2019: February 27-March 3: Morning Star Venus, Jupiter, Saturn & Moon

The morning sky during late February and early March 2019. Each morning is displayed for seven seconds then the series repeats.

The moon passes the morning planets during late February and early March 2019.  Step outside at about 1 hour before sunrise.  Check your local sunrise time.

Here are the highlights for these mornings:

  • February 27: One hour before sunrise, three bright planets span about 36° from east-southeast to south-southeast.  Brilliant Morning Star Venus is low in the east-southeast.  Find a clear horizon to see it.  Saturn, distinctly dimmer is 10° to the upper right of Venus.  Venus passed Saturn just five days ago.  Bright Jupiter is nearly 26° to the upper right of Saturn.

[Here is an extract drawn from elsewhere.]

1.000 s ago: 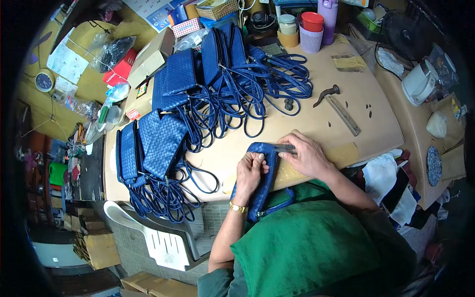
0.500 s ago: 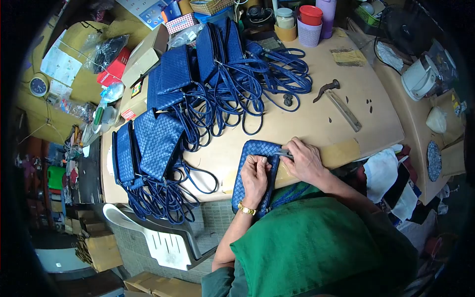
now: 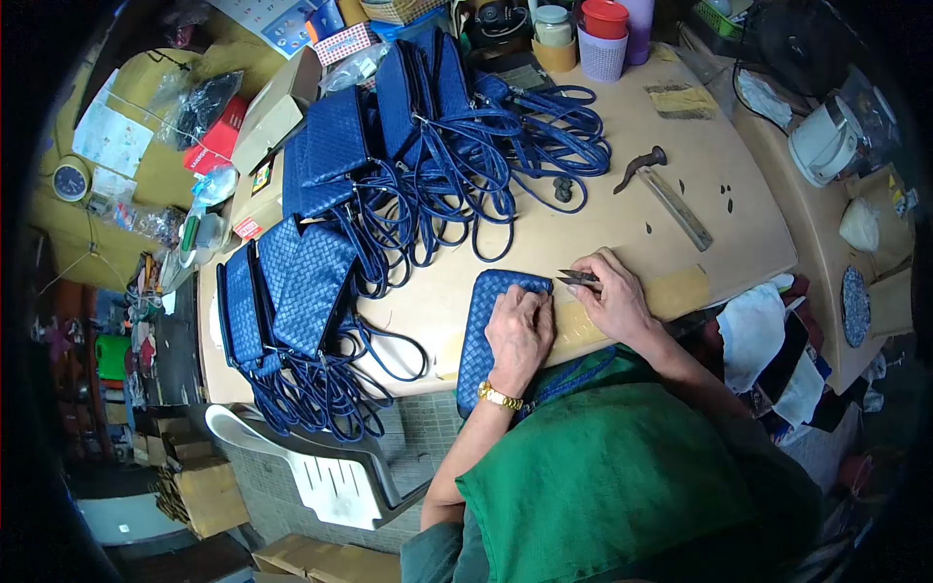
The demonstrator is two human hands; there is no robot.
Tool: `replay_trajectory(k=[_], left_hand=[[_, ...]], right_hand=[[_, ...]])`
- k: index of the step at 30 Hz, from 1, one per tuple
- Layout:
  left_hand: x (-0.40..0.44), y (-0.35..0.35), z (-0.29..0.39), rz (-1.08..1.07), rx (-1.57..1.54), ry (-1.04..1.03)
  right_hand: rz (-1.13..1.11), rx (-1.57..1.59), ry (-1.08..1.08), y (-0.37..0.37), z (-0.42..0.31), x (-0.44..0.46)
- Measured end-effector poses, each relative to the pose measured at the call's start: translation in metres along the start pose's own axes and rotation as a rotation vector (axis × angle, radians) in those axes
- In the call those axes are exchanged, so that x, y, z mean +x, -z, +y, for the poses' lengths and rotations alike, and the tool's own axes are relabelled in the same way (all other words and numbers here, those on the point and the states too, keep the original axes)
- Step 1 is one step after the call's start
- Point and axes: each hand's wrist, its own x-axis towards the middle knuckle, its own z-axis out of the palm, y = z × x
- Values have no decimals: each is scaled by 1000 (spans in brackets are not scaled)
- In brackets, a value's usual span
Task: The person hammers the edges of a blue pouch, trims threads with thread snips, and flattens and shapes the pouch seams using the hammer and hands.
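Note:
A blue woven purse [image 3: 476,335] lies at the table's front edge, partly over it, with its strap trailing toward the green apron. My left hand [image 3: 519,332], a gold watch at the wrist, is closed with bent fingers on the purse's right edge; the fingertips are hidden. In my right hand [image 3: 616,299] is a pair of thread snips [image 3: 577,278], dark pointed blades slightly apart and aimed left. The blades are just off the purse's upper right corner, not touching it.
Several more blue woven purses [image 3: 335,141] with tangled straps [image 3: 466,180] cover the table's left and back. A hammer [image 3: 671,199] lies on the right side. A white plastic chair [image 3: 326,476] stands below left. Cups and jars [image 3: 603,53] line the back.
My left hand has gone from a pinch above the purse to lying over its right edge. My right hand with the snips has drawn slightly right and up, away from the purse.

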Motion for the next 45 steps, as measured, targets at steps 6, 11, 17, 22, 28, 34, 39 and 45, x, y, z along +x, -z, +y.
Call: replay_trajectory(k=[6, 11, 17, 22, 28, 34, 39, 45], left_hand=[[3, 7, -17, -76, -255, 259], [-2, 3, -17, 6, -288, 171], [-6, 4, -11, 71, -223, 23], [-10, -2, -14, 142, -194, -92], [-17, 39, -6, -162, -264, -109], [-29, 60, 0, -231, -22, -15], [-12, 119, 9, -307, -949, 446], [-12, 127, 0, -264, -1002, 373]], right_hand=[[-146, -2, 25, 6, -11, -6], [-156, -133, 164, -8, -16, -11], [-87, -182, 204, -12, -19, -12], [-95, -232, 168, -20, -9, -11], [37, -220, 65, -7, 3, 6], [153, -560, 271, 18, -7, 32], [-296, 390, 415, 11, -50, 37], [-533, 780, 127, -11, -48, 31]])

The waning crescent moon (22.6d, 40%) is 2° to the upper right of Jupiter.



  • February 28: This morning Venus, Saturn, crescent moon (23.6d, 30%), Jupiter, and Antares are lined up across the sky from east-southeast to south-southeast..  The gaps to the solar system objects:  Venus – Saturn, 11°; Saturn – Moon, 15°; Moon – Jupiter, 11°.



  • March 1:  Jupiter rises 4.5 hours before sunrise followed by the waning crescent moon (24.9 days old, 22% illuminated) about 90 minutes later.  Saturn follows the moon less than 20 minutes later.  Venus rises about 45 minutes after Saturn.  At 1 hour before sunrise, the three planets, with the moon 3° to the upper right of Saturn, span 38° from the east-southeast to south-southeast.


  • March 2: This morning is another classic Venus – moon (25.8d, 15%) pairing, with the crescent 4.3° to the right of the brilliant Morning Star, that is nearly 9° up in the east-southeast 1 hour before sunrise.  Look for Earthshine, reflected sunlight from Earth gently illuminates the night portion of the moon.  Jupiter is 39° to the upper right of Venus and Saturn is 13° to the upper right of Venus.


  • March 3: At an hour before sunrise, the crescent moon (26.7d, 9%), about 4° up in the east-southeast, is about 7° to the lower left of Venus.